# Your instructions:
Would you restate each line of the data below word for word, without its pictures?

# Information provided:
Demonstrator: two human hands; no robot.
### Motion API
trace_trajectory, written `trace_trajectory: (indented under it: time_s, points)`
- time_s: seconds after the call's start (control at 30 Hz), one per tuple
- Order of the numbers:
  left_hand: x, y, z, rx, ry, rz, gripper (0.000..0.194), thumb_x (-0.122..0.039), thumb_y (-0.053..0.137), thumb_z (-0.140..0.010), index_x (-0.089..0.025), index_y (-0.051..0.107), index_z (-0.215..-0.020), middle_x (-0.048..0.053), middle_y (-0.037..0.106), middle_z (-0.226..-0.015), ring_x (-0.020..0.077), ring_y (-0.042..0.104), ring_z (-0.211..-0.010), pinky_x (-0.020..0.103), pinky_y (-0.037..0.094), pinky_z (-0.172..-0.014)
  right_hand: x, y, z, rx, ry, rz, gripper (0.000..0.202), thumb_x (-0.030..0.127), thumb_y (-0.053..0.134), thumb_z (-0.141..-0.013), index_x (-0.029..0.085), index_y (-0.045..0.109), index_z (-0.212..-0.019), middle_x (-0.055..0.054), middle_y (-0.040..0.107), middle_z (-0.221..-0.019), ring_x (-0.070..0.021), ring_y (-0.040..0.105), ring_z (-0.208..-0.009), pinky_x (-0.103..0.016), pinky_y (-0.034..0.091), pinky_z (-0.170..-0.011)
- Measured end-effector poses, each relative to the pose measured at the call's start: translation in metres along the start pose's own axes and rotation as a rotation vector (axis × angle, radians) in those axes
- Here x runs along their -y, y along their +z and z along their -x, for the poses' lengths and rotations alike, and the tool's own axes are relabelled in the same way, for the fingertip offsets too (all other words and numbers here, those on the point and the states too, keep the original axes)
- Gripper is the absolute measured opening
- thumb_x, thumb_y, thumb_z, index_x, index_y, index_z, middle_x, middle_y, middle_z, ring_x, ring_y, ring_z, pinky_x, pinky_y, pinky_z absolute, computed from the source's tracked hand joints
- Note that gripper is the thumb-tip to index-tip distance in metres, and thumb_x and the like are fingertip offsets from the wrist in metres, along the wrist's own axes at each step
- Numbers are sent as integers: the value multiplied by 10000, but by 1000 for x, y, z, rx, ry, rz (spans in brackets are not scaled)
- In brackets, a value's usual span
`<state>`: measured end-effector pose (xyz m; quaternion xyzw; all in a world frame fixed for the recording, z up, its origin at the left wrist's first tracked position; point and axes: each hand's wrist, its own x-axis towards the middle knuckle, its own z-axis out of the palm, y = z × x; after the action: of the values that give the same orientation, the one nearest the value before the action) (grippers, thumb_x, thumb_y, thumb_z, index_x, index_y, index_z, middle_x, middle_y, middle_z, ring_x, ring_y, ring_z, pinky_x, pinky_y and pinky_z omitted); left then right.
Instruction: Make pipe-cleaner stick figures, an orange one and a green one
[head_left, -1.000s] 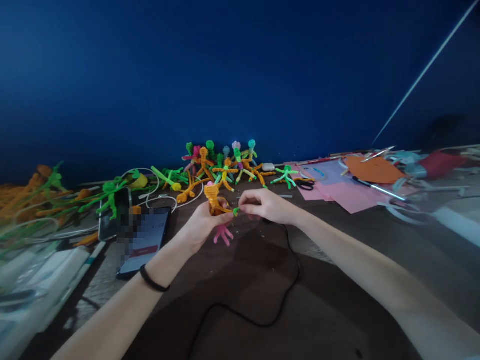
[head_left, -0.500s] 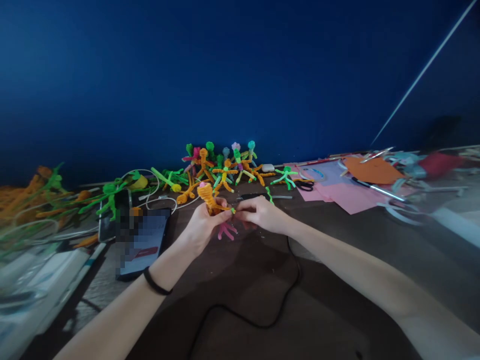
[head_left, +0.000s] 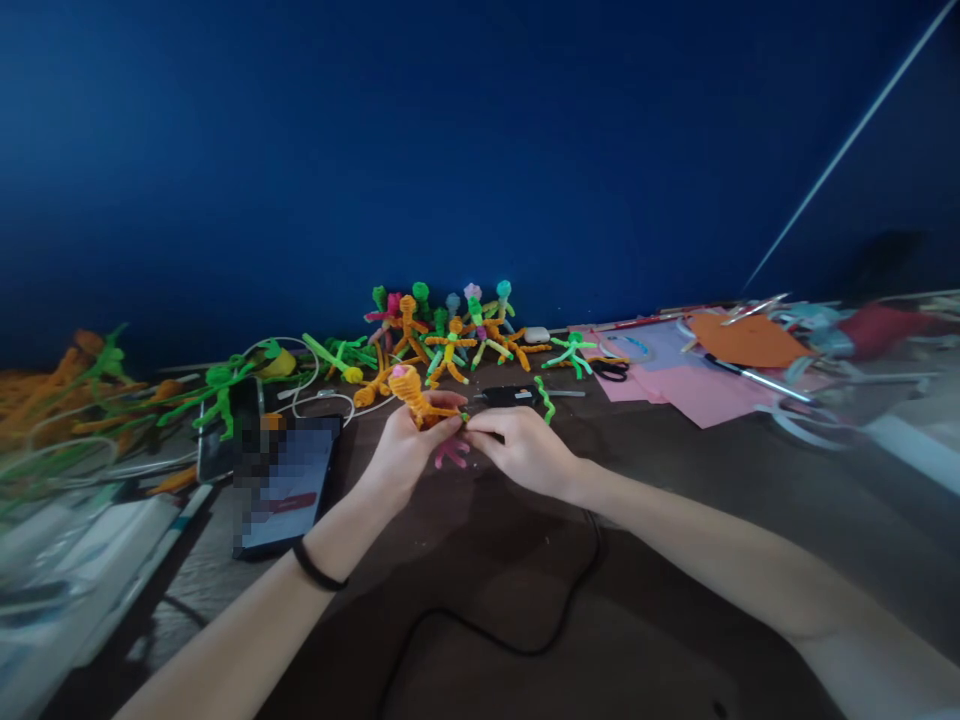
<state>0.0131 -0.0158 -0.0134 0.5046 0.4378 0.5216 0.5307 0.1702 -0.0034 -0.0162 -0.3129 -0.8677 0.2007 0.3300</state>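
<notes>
An orange fuzzy figure (head_left: 410,391) with a pink top is held in my left hand (head_left: 403,447), its fingers closed round the lower body. One orange limb ends in a small green tip between the two hands. My right hand (head_left: 523,452) pinches at that tip with thumb and forefinger. Pink fuzzy limbs (head_left: 452,453) hang below my left fingers. A bent green fuzzy stem (head_left: 545,399) lies just beyond my right hand, beside a small black object (head_left: 510,396).
Several fuzzy figures (head_left: 450,350) stand by the blue wall. Left are a tablet (head_left: 292,490), a phone (head_left: 229,430) and white cables. Pink paper (head_left: 701,393), black scissors (head_left: 609,370) and a pen (head_left: 757,380) lie right. A black cable (head_left: 517,652) curves across the near table.
The orange figure has tilted and shifted slightly left with my left hand. My right hand has turned and moved a little lower, uncovering more of the black object and green stem.
</notes>
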Motion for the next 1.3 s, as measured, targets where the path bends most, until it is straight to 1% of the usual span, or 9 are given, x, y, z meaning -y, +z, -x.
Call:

# Finished exercise:
Demonstrator: two human hands; no robot.
### Motion API
trace_trajectory, written `trace_trajectory: (indented under it: time_s, points)`
- time_s: seconds after the call's start (control at 30 Hz), one per tuple
- Order of the numbers:
  left_hand: x, y, z, rx, ry, rz, gripper (0.000..0.194), thumb_x (-0.122..0.039), thumb_y (-0.053..0.137), thumb_z (-0.140..0.010), index_x (-0.089..0.025), index_y (-0.051..0.107), index_z (-0.215..-0.020), middle_x (-0.048..0.053), middle_y (-0.037..0.106), middle_z (-0.226..-0.015), ring_x (-0.020..0.077), ring_y (-0.042..0.104), ring_z (-0.211..-0.010), pinky_x (-0.020..0.103), pinky_y (-0.037..0.094), pinky_z (-0.172..-0.014)
  right_hand: x, y, z, rx, ry, rz, gripper (0.000..0.202), thumb_x (-0.030..0.127), thumb_y (-0.053..0.134), thumb_z (-0.141..-0.013), index_x (-0.029..0.085), index_y (-0.045..0.109), index_z (-0.212..-0.019), middle_x (-0.055..0.054), middle_y (-0.040..0.107), middle_z (-0.221..-0.019), ring_x (-0.070..0.021), ring_y (-0.040..0.105), ring_z (-0.208..-0.009), pinky_x (-0.103..0.016), pinky_y (-0.034..0.091), pinky_z (-0.170..-0.011)
- Measured end-effector poses, each relative to the pose measured at the call's start: translation in metres along the start pose's own axes and rotation as a rotation vector (axis × angle, radians) in those axes
- Here x runs along their -y, y along their +z and z along their -x, for the poses' lengths and rotations alike, and the tool's own axes are relabelled in the same way, for the fingertip offsets too (all other words and numbers here, those on the point and the states too, keep the original axes)
- Gripper is the absolute measured opening
- thumb_x, thumb_y, thumb_z, index_x, index_y, index_z, middle_x, middle_y, middle_z, ring_x, ring_y, ring_z, pinky_x, pinky_y, pinky_z absolute, computed from the source's tracked hand joints
- Note that gripper is the thumb-tip to index-tip distance in metres, and thumb_x and the like are fingertip offsets from the wrist in metres, along the wrist's own axes at each step
- Numbers are sent as integers: the value multiplied by 10000, but by 1000 for x, y, z, rx, ry, rz (spans in brackets are not scaled)
- In brackets, a value's usual span
`<state>`: measured end-effector pose (xyz m; quaternion xyzw; all in a world frame fixed for the recording, z up, its origin at the left wrist's first tracked position; point and axes: each hand's wrist, its own x-axis towards the middle knuckle, its own z-axis out of the palm, y = z × x; after the action: of the values that give the same orientation, the one nearest the value before the action) (grippers, thumb_x, thumb_y, thumb_z, index_x, index_y, index_z, middle_x, middle_y, middle_z, ring_x, ring_y, ring_z, pinky_x, pinky_y and pinky_z omitted); left then right.
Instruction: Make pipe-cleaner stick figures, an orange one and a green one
[head_left, -1.000s] 
[head_left, -0.500s] 
[head_left, +0.000s] 
<state>0.0131 -0.0158 -0.0134 0.5046 0.4378 0.5216 0.5307 0.1702 -0.0034 -0.0162 -0.3129 -0.8677 0.2007 0.3300</state>
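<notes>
An orange fuzzy figure (head_left: 410,391) with a pink top is held in my left hand (head_left: 403,447), its fingers closed round the lower body. One orange limb ends in a small green tip between the two hands. My right hand (head_left: 523,452) pinches at that tip with thumb and forefinger. Pink fuzzy limbs (head_left: 452,453) hang below my left fingers. A bent green fuzzy stem (head_left: 545,399) lies just beyond my right hand, beside a small black object (head_left: 510,396).
Several fuzzy figures (head_left: 450,350) stand by the blue wall. Left are a tablet (head_left: 292,490), a phone (head_left: 229,430) and white cables. Pink paper (head_left: 701,393), black scissors (head_left: 609,370) and a pen (head_left: 757,380) lie right. A black cable (head_left: 517,652) curves across the near table.
The orange figure has tilted and shifted slightly left with my left hand. My right hand has turned and moved a little lower, uncovering more of the black object and green stem.
</notes>
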Motion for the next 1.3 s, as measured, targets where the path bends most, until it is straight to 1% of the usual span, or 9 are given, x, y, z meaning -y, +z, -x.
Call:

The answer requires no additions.